Canadian Electrical Industry News Week

 Oct 6, 2017

EnmaxEnmax Power Corporation, an Alberta-based utility, was facing more frequent and longer power interruptions, causing its reliability rating from the Canadian Electricity Association to slide toward the third quartile. With a goal of achieving first-quartile reliability, Enmax took on the challenge to improve its system reliability.

To tackle this task, Enmax put out a call for bids for a five-year distribution automation project that would improve the reliability of its worst-performing circuits and enhance the utility’s ability to operate its distribution system safely and reliably. Enmax set goals to achieve and maintain top-level reliability performance, as measured against peer Canadian utilities through the System Average Interruption Duration Index (SAIDI) and System Average Interruption Frequency Index (SAIFI). Canadian utilities, including Enmax, are held to a more stringent one-minute threshold compared to the five-minute threshold of the IEEE SAIFI calculation.

S&C solution

After a rigorous selection process, Enmax chose S&C, with whom it had a working relationship spanning six decades. This experience enabled S&C to understand Enmax’s needs to improve reliability.

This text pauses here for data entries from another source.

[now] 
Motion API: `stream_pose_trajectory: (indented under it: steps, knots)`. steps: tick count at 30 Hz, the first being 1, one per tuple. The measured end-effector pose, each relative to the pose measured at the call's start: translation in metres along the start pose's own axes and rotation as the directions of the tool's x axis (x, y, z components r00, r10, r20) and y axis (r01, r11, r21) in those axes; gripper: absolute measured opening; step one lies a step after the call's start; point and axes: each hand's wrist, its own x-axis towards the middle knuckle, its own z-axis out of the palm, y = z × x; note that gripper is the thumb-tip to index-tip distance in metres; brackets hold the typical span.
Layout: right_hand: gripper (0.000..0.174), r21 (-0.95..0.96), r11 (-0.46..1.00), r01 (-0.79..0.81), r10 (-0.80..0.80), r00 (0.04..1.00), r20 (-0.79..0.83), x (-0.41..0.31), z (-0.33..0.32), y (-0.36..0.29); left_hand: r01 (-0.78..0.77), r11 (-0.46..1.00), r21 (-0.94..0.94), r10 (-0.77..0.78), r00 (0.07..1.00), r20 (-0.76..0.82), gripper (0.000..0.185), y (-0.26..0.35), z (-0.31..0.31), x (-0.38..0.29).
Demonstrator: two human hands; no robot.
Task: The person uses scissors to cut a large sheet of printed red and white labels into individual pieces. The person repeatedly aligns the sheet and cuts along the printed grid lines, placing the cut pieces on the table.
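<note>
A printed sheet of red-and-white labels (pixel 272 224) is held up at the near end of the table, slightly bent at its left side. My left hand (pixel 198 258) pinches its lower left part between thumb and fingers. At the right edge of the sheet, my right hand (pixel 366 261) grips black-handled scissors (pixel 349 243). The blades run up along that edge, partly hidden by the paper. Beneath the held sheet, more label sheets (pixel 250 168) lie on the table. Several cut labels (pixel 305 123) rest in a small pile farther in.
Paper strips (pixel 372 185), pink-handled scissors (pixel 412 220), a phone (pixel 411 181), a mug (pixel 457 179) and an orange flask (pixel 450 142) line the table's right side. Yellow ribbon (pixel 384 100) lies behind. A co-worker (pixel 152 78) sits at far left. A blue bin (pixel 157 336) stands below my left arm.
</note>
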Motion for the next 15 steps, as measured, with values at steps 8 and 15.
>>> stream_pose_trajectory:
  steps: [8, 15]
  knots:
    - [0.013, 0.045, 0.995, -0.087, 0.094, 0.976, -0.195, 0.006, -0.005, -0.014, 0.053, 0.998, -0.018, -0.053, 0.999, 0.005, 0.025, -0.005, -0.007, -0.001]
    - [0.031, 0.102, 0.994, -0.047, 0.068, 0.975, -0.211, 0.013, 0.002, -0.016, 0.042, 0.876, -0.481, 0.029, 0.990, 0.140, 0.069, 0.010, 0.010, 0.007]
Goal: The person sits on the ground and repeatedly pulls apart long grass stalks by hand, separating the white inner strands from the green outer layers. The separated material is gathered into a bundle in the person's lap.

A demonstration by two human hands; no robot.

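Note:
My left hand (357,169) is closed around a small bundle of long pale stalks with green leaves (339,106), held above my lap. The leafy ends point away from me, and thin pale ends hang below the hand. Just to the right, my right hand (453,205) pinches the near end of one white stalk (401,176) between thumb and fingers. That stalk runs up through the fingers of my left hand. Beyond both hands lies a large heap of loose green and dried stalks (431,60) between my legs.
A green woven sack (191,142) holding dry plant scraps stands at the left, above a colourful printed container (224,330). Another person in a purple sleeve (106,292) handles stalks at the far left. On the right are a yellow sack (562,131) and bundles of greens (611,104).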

Enmax conducted extensive reliability studies to ascertain the best locations for the automation switching points. S&C conducted a radio-frequency study, training Enmax personnel to perform this work as they expanded the system and the radio communication system that enabled peer-to-peer communication between the switches deploying S&C’s IntelliTeam II Automatic Restoration System. Using the results of that research, S&C and Enmax designed a comprehensive plan, assessing the most cost-effective use of resources to target the worst performing feeders, and to ensure the utility obtained the maximum value from the system.

At the start of the project, ENMAX deployed S&C’s Scada-Mate Switching System along with remote supervisory PMH pad-mounted switchgear controlled by S&C switch controls with radio communication to automatically reroute power in the event of an outage. As the technology evolved, ENMAX decided to deploy IntelliRupter PulseCloser fault interrupters on the overhead system to further improve reliability and address momentary interruptions (shown in photo).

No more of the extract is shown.